Are you among the thousands of Americans actively searching for a new career, but find yourself on the receiving end of countless automated rejections? You spend hours searching for jobs you would love and are qualified for, but can’t seem to get as much as a conversation, let alone an interview, to make your case. If this is you, chances are your resume is to blame.
A recent study shows that hiring managers review resumes for just 7.4 seconds. This small window of time is all you have to capture a hiring manager’s attention. If your resume isn’t landing you interviews, chances are you’re making one or more of these resume mistakes.
Your resume should be short and relevant to the position you are applying for. Finding as many online job openings as possible and mass-sending your resume with hopes of finding a job is time-consuming and often disappointing. Things like unrelated work experiences, inability to connect experiences to the opportunity, or large gaps convey uncertainty. Managers want to hire someone with a clear direction and an indication of longevity.
If your resume doesn’t accomplish this, it will instead raise questions. Questions you will often be unable to address because your resume didn’t warrant an interview. As mentioned, with just 7.4 seconds to create interest and showcase value, you don’t want the hiring managers to waste time trying to understand you and your career path.
If your resume is unprofessional or distracting, you face an uphill battle to move on to an interview. Cramming too much information into a resume is a common mistake, as candidates feel that more information is better. But loads of information is hard to process quickly, and managers will often skim resumes, looking for keywords or skills that indicate value. If the manager is unable to accomplish this because your resume resembles more of an essay than a list of skills and experiences, you distract from the value you provide. This will, unfortunately, make it difficult for a manager to recognize your full potential.
Make sure to only include relevant experiences and skills, with spacing between lines and lots of white space. This allows whoever is reading your resume to pull out key pieces of information immediately. Don’t be afraid of the one-page resume myth. Don’t try to cram everything onto one page. If you have years of relevant experience, skills, and certifications, don’t be afraid to expand your resume on two or even three.
The internet and sites like LinkedIn have made applying for jobs easy. Simply find a job posting online you are interested in and submit a cover letter and resume, right? While online resources have made the application process easier, they’ve done so for everyone. That resume you sent in is now one of the hundreds of virtual documents that may as well be in a virtual pile, with no guarantee of actual human eyes gracing your qualifications.

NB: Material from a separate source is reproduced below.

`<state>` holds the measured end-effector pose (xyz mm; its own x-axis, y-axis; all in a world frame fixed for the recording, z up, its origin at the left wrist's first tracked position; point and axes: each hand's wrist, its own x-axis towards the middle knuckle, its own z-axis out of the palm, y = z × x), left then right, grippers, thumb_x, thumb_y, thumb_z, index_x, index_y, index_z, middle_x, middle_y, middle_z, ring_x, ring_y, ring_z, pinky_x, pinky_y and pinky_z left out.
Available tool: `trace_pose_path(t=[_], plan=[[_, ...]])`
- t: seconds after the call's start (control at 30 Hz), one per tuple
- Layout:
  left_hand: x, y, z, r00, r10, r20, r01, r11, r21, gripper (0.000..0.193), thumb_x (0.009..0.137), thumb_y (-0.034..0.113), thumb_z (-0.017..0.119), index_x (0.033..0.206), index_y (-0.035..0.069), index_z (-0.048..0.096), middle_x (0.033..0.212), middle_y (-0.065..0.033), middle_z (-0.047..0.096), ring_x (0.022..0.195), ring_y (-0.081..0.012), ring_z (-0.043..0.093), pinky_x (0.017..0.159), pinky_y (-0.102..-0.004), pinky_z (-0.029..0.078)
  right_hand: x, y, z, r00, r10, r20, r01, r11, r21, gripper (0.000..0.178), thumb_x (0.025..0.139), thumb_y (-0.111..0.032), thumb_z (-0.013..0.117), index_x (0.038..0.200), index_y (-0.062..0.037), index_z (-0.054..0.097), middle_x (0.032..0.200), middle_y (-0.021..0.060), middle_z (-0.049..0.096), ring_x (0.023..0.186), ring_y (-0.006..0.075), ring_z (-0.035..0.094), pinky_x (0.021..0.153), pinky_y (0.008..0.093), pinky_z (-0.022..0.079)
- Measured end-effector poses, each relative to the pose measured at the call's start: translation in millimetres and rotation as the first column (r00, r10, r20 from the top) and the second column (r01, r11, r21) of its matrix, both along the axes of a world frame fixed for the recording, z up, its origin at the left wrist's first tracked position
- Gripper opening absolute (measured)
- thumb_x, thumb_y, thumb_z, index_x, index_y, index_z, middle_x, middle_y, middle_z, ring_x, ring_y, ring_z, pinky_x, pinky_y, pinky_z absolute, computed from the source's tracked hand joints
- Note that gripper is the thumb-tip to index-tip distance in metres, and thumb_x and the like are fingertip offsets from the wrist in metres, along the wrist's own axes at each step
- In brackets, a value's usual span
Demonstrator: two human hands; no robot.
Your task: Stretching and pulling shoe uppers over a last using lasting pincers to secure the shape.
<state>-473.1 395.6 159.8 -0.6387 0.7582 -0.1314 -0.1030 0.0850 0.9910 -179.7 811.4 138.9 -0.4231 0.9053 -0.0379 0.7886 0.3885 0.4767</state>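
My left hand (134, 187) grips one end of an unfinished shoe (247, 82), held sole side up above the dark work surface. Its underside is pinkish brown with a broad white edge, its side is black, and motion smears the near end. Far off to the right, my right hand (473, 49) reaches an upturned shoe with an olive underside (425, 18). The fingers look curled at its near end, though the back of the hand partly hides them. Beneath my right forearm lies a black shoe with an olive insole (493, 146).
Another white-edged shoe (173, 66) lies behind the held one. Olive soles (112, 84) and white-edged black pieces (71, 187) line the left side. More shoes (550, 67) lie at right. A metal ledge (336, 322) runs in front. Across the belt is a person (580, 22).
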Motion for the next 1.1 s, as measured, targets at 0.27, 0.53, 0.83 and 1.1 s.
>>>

To fight this, focus on real human connection. This can still be done online by focusing on reaching out to hiring managers directly on LinkedIn. If you focus on building genuine connections with those around you, you drastically increase your chance of receiving new opportunities; opportunities you otherwise wouldn’t have heard of. By building these connections, you’ll stand a better chance of getting your resume in front of the right people.